WHAT IS NEEDED: What follows is a listing; give it again exactly, in its entirety.

====== DATA SHOWN

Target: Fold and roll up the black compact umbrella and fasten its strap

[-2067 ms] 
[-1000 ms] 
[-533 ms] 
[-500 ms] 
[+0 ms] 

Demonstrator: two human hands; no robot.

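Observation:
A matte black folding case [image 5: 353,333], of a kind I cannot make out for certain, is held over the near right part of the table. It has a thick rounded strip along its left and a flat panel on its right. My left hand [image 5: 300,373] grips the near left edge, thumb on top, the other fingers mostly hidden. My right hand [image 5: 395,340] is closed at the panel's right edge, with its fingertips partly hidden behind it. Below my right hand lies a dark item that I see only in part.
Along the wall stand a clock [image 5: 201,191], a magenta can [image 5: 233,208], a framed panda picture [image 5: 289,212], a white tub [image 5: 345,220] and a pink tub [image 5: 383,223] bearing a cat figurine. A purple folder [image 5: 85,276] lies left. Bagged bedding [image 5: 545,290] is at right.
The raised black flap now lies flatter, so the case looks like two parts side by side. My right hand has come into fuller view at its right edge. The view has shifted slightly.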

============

WRITTEN SOLUTION:
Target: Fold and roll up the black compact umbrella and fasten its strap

[-2067 ms] 
[-1000 ms] 
[-533 ms] 
[-500 ms] 
[+0 ms] 

Demonstrator: two human hands; no robot.

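Observation:
A matte black folding case [image 5: 353,333], of a kind I cannot make out for certain, is held over the near right part of the table. It has a thick rounded strip along its left and a flat panel on its right. My left hand [image 5: 300,373] grips the near left edge, thumb on top, the other fingers mostly hidden. My right hand [image 5: 395,340] is closed at the panel's right edge, with its fingertips partly hidden behind it. Below my right hand lies a dark item that I see only in part.
Along the wall stand a clock [image 5: 201,191], a magenta can [image 5: 233,208], a framed panda picture [image 5: 289,212], a white tub [image 5: 345,220] and a pink tub [image 5: 383,223] bearing a cat figurine. A purple folder [image 5: 85,276] lies left. Bagged bedding [image 5: 545,290] is at right.
The raised black flap now lies flatter, so the case looks like two parts side by side. My right hand has come into fuller view at its right edge. The view has shifted slightly.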

The output is finished and nothing more is needed.